**PROBLEM**
For the data below, retype word for word the lines from the one containing "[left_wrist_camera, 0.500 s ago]" through the one containing "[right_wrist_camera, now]"; drop the pictures.

Dataset records:

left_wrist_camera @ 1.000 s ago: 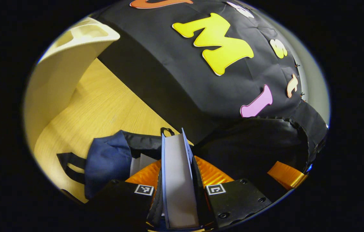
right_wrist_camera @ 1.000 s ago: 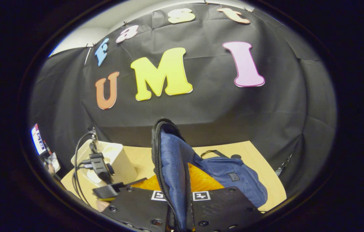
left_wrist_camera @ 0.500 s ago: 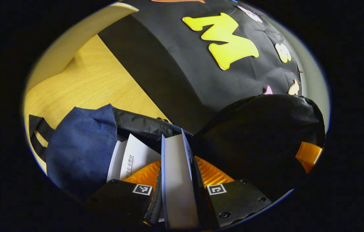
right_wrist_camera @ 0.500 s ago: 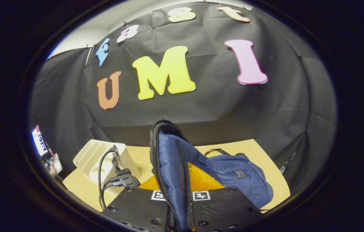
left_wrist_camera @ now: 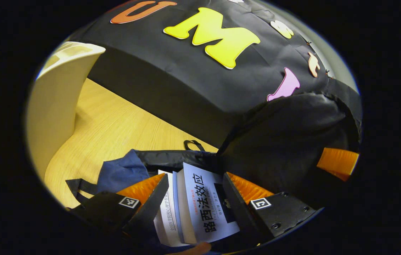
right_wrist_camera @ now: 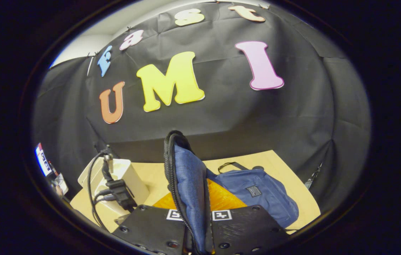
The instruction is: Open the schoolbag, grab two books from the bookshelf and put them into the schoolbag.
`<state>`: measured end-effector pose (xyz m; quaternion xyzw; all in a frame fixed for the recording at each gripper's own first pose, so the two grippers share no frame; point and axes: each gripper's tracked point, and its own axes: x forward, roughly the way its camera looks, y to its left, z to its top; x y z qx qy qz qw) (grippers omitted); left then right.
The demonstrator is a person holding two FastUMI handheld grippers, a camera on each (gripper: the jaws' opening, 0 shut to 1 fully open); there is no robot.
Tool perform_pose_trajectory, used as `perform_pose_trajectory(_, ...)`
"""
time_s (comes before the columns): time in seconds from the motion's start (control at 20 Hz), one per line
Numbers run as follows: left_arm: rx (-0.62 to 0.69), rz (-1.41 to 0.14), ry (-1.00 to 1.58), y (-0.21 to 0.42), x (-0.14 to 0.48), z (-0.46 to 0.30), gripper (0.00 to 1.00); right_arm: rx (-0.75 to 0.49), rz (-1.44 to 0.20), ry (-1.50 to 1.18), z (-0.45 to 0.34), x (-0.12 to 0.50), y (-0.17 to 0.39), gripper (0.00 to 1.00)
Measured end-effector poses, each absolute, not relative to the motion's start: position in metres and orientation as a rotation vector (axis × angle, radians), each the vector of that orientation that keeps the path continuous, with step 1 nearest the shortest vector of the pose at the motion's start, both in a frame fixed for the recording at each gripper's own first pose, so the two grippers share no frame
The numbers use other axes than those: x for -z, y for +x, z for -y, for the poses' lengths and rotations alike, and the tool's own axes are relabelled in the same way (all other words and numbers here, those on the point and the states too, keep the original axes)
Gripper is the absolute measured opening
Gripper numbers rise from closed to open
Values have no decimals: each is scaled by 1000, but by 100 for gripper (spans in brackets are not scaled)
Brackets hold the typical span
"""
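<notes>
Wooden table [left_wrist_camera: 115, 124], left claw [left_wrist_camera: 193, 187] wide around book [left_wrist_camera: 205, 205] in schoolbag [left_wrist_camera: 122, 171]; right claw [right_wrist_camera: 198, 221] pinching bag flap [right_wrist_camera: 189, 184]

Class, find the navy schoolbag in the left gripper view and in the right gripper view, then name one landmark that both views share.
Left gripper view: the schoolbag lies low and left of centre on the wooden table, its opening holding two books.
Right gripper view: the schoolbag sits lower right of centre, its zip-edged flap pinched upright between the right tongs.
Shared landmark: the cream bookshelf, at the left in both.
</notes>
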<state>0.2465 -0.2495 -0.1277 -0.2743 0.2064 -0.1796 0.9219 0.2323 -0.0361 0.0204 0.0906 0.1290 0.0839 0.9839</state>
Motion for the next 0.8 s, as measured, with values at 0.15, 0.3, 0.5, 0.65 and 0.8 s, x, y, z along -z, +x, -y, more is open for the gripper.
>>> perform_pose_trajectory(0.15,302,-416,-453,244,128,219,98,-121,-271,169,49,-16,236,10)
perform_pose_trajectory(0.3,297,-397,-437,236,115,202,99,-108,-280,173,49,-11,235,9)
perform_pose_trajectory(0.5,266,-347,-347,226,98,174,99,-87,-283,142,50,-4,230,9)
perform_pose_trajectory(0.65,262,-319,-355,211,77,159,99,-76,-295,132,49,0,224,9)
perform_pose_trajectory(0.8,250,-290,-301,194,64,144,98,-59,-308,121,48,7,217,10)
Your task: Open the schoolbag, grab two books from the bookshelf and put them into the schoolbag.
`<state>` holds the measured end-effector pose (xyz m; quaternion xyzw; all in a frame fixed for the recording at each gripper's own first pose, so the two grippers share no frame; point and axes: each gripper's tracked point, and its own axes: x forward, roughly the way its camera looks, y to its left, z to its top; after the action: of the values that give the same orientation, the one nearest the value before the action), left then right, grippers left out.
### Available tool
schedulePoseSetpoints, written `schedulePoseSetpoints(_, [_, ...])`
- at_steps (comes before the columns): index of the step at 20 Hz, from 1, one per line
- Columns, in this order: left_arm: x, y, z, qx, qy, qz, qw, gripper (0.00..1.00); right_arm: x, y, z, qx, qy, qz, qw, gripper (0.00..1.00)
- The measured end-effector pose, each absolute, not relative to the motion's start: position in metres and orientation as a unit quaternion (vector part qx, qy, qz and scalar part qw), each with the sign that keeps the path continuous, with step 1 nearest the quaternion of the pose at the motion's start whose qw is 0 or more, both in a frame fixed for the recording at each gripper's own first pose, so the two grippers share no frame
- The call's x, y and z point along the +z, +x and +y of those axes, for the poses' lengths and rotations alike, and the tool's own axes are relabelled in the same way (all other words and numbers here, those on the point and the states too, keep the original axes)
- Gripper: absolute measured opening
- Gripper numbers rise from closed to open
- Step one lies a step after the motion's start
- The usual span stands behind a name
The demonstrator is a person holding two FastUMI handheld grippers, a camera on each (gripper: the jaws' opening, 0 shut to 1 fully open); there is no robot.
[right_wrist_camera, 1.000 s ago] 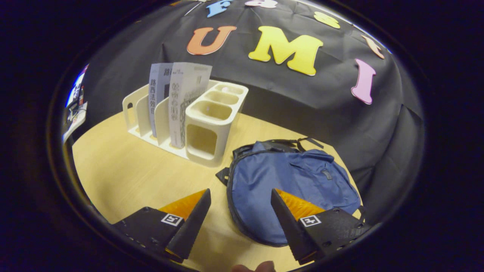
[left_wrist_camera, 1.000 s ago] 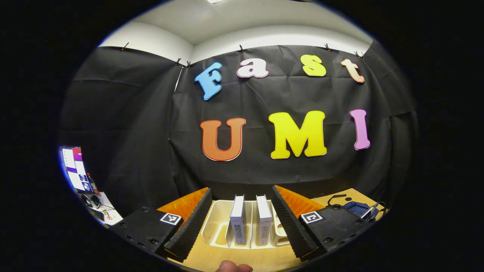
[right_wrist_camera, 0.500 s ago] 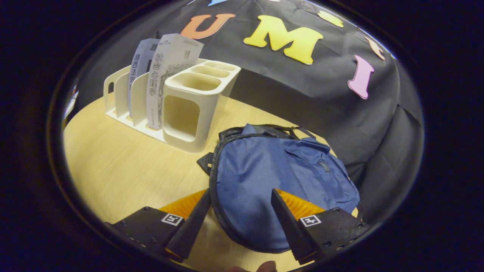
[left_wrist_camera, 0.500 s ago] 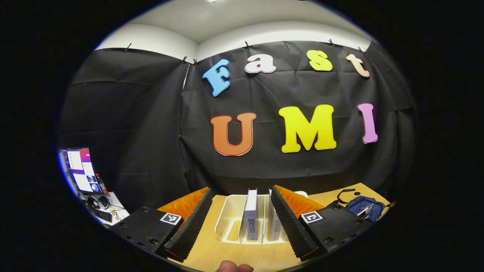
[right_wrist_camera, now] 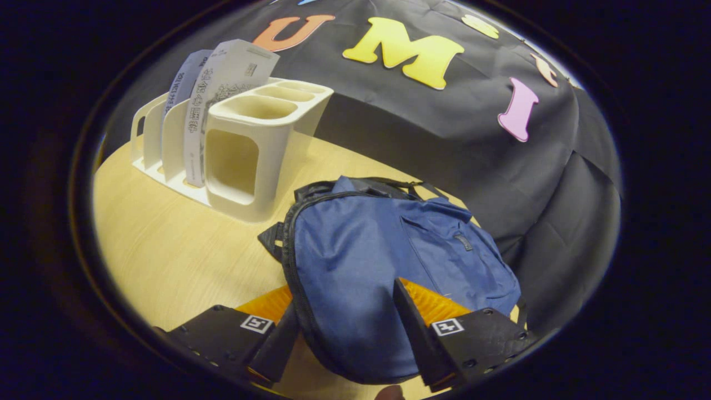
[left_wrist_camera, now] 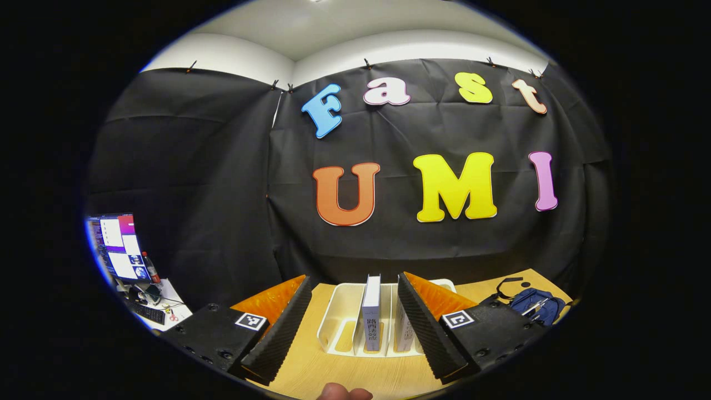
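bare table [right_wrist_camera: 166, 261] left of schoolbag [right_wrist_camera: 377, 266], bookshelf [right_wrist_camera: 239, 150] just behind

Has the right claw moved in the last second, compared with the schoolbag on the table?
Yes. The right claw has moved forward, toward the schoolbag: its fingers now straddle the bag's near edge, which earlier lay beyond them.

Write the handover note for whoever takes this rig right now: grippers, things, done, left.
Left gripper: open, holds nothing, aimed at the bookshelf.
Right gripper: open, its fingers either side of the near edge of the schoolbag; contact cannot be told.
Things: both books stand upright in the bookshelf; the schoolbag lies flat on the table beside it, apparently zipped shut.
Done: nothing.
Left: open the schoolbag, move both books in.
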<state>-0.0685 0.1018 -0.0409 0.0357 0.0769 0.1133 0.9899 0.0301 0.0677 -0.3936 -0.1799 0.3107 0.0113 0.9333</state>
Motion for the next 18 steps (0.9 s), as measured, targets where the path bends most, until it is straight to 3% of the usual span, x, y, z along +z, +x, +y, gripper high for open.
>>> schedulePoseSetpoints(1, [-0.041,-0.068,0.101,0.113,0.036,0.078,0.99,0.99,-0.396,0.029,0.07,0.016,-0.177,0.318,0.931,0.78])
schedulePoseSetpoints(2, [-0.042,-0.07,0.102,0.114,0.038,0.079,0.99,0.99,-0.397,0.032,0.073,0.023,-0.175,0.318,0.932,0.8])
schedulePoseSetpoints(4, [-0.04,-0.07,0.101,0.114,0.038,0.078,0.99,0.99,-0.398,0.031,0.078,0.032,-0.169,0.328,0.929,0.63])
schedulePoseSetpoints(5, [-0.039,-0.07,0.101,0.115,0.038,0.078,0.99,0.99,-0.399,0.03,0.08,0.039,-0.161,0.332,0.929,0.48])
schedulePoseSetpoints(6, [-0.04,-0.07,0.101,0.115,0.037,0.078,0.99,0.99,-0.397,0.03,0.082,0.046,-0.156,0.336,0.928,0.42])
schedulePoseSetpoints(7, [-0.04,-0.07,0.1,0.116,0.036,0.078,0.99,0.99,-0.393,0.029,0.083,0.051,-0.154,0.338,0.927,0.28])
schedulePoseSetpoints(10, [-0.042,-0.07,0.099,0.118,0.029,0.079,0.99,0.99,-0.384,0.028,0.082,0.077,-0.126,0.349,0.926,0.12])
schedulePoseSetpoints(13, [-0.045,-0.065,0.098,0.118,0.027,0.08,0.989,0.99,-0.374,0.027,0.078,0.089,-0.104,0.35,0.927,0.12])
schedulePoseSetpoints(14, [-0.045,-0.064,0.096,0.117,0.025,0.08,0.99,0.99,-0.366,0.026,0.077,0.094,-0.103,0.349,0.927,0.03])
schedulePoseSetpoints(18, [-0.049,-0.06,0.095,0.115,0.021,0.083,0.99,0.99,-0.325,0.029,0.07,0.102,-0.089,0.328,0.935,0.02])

**WRITTEN SOLUTION**
[left_wrist_camera, 0.500 s ago] 
[right_wrist_camera, now] 

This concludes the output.